Section 40(1) BNSS empowers any private person to arrest a proclaimed offender or a person who in his view commits a non-bailable and cognizable offence. The arrested person must be made over to a police officer or taken to the nearest police station 'without unnecessary delay' — and now, under the BNSS, within six hours of the arrest. The six-hour outer limit is new in the BNSS and replaces the open-ended phrase that the 1973 Code carried. The six-hour clock runs from the moment of arrest, irrespective of journey-time; the only valid exit from the clock is delivery to the police.
What are the procedural safeguards under Sections 36, 37 and 47 BNSS taken from D.K. Basu?
Section 36 BNSS requires the arresting officer to bear an accurate, visible name-tag; to prepare a memorandum of arrest attested by a family-member witness or a respectable member of the locality and countersigned by the arrested person; and to inform the arrested person of his right to have a relative, friend, or any other person informed of his arrest. Section 37 BNSS requires the State to designate a police officer not below the rank of Assistant Sub-Inspector to maintain an arrest register at every district control room, with names of arrested persons and arresting officers displayed at the control room and on the State website. Section 47 BNSS requires the arresting officer to communicate the grounds of arrest forthwith — and, after Pankaj Bansal v. Union of India, (2024) 7 SCC 576, the communication must be in writing.
What happens if the police hold an arrested person beyond twenty-four hours without producing him before a Magistrate?
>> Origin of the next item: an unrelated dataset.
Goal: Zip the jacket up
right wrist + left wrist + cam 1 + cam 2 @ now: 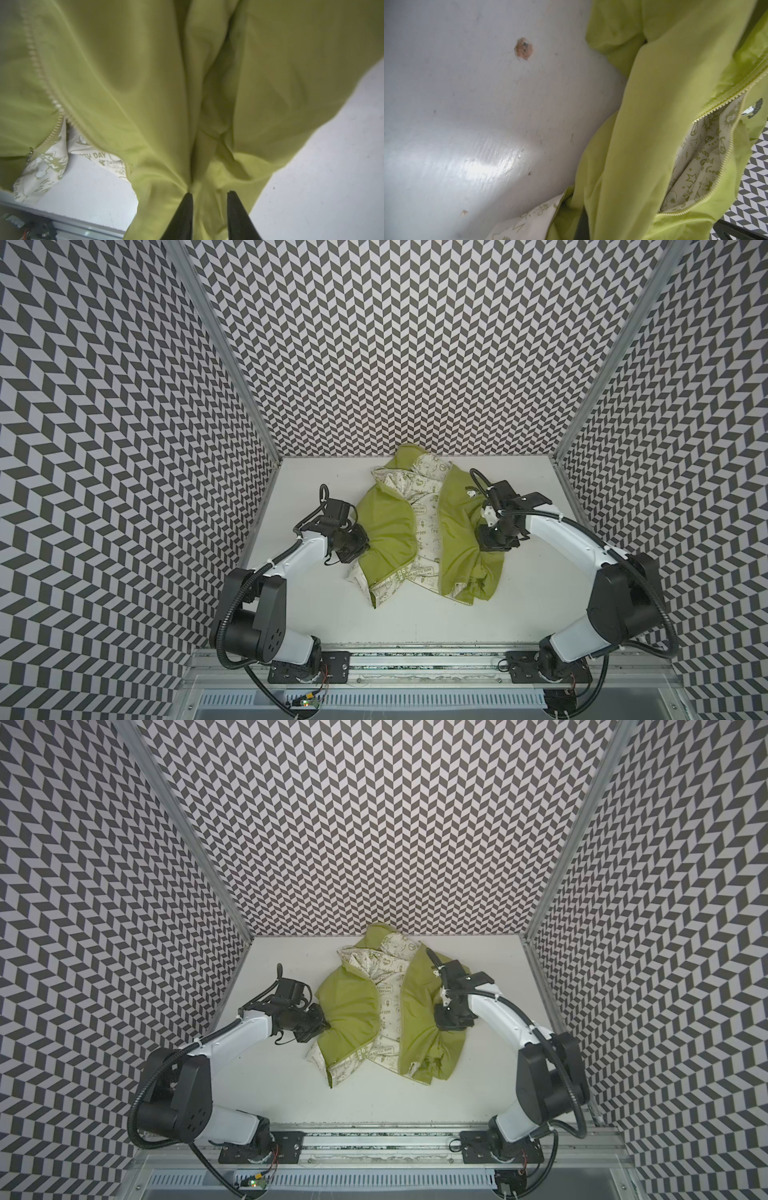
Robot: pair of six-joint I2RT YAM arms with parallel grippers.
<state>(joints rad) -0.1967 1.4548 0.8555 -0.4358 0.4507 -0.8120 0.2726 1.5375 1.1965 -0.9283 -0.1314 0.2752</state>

Section 58 BNSS (previously Section 57 CrPC) caps police detention at twenty-four hours, exclusive of journey-time. Article 22(2) of the Constitution does the same. Detention beyond that period without judicial authorisation under Section 187 BNSS (previously Section 167 CrPC) is unlawful. The arrested person can apply for habeas corpus; the Magistrate at the first production must enquire into the reason for any delay; the police officer responsible for the delay is liable to disciplinary action and, in serious cases, to prosecution under Section 222 BNS (previously Section 220 IPC) for wrongful confinement by a person empowered to arrest.